Stores embeddings of a fixed dictionary and size.

Initialize internal Module state, shared by both nn.Module and ScriptModule.

abstract forward(x)[source]¶

Parameters:: x (Tensor) – The embedding indices. Shape: Any.
Returns:: The embeddings corresponding to the specified indices. Shape: \((*,E)\), where \(*\) is the input shape and \(E\) is the dimensionality of the embeddings.
Return type:: Tensor

final class fairseq2.nn.StandardEmbedding(num_embeddings, embed_dim, pad_idx=None, *, init_fn=None, device=None, dtype=None)[source]¶

Bases: Embedding

Stores embeddings of a fixed dictionary and size in an in-memory table.

Parameters:

num_embeddings (int) – The size of the embedding table.
embed_dim (int) – The dimensionality of returned embeddings.
pad_idx (int | None) – If not None, entries at pad_idx do not contribute to the gradient; therefore, the embedding at pad_idx is not updated during training.
init_fn (Callable[[StandardEmbedding], None] | None) – The callable to initialize the embedding table.
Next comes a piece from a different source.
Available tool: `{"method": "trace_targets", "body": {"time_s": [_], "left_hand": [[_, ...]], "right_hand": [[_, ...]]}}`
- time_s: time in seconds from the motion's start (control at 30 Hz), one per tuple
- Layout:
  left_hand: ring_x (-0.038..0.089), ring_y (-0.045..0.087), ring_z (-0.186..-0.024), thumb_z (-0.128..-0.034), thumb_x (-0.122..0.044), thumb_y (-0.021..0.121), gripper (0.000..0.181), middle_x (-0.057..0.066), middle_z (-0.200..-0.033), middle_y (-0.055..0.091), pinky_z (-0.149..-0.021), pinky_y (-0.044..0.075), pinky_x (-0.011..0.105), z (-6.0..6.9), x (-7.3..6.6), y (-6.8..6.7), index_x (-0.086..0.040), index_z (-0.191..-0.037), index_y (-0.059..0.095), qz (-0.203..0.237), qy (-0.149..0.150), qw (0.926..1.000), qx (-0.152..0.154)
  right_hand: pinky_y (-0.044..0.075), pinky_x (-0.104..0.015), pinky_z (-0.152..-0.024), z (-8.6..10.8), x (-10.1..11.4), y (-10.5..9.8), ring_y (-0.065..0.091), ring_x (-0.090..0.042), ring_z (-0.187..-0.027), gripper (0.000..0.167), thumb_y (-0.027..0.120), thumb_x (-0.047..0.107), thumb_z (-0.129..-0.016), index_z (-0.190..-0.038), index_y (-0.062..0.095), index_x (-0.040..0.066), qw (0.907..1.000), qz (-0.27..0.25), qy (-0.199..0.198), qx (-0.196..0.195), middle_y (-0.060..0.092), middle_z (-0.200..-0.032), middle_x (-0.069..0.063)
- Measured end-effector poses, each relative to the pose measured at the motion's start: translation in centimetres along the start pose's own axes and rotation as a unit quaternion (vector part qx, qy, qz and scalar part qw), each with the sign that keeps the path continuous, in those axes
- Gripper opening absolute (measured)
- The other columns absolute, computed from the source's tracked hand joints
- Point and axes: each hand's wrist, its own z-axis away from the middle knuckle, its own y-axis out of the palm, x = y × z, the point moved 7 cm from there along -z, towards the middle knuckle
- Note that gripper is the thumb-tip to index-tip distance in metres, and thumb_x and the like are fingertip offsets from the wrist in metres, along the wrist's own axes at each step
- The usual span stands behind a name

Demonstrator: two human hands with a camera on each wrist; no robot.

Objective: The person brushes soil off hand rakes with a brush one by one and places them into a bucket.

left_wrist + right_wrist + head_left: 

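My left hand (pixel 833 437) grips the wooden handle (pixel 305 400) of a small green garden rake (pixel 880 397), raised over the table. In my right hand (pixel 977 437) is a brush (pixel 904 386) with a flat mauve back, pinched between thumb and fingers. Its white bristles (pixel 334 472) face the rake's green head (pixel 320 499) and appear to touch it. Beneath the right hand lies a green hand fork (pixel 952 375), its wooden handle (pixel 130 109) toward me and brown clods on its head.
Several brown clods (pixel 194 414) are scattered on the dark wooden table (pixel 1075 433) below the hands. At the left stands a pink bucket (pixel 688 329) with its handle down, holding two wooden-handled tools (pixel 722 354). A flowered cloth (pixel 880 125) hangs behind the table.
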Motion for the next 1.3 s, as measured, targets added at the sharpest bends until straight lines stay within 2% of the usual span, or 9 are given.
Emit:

reset_parameters()[source]¶

forward(x)[source]¶

Parameters:: x (Tensor) – The embedding indices. Shape: Any.
Returns:: The embeddings corresponding to the specified indices. Shape: \((*,E)\), where \(*\) is the input shape and \(E\) is the dimensionality of the embeddings.
Return type:: Tensor

final class fairseq2.nn.ShardedEmbedding(gang, num_embeddings, embed_dim, pad_idx=None, *, init_fn=None, device=None, dtype=None)[source]¶

Bases: Embedding

Represents a StandardEmbedding that is sharded across its embedding dimension.

Parameters:

gang (Gang) – The gang over which to shard the embedding table.
num_embeddings (int) – The size of the embedding table.
embed_dim (int) – The dimensionality of returned embeddings.
pad_idx (int | None) – If not None, entries at pad_idx do not contribute to the gradient; therefore, the embedding at pad_idx is not updated during training.
init_fn (Callable[[StandardEmbedding], None] | None) – The callable to initialize the embedding table.

static from_embedding(embed, gang)[source]¶

Constructs a ShardedEmbedding by sharding embed.

Parameters:

embed (StandardEmbedding) – The embedding to shard.
gang (Gang) – The gang over which to shard embed.

Return type:

ShardedEmbedding

reset_parameters()[source]¶

forward(x)[source]¶

Parameters:: x (Tensor) – The embedding indices. Shape: Any.
Returns:: The embeddings corresponding to the specified indices. Shape: \((*,E)\), where \(*\) is the input shape and \(E\) is the dimensionality of the embeddings.
Return type:: Tensor

to_embedding(device=None)[source]¶

Converts this instance to a StandardEmbedding.

Return type:: StandardEmbedding

fairseq2.nn.init_scaled_embedding(embed)[source]¶

Initializes embed from \(\mathcal{N}(0, \frac{1}{\text{embed_dim}})\).

Example Usage:

from fairseq2.nn import StandardEmbedding, init_scaled_embedding

# Create token embeddings
embed = StandardEmbedding(
    num_embeddings=32000,  # vocabulary size
    embed_dim=512,
    pad_idx=0,
    init_fn=init_scaled_embedding
)

# Use with BatchLayout
tokens = torch.randint(0, 32000, (4, 6))  # (batch, seq)
batch_layout = BatchLayout.of(tokens, seq_lens=[4, 2, 3, 5])

embeddings = embed(tokens)  # (4, 6, 512)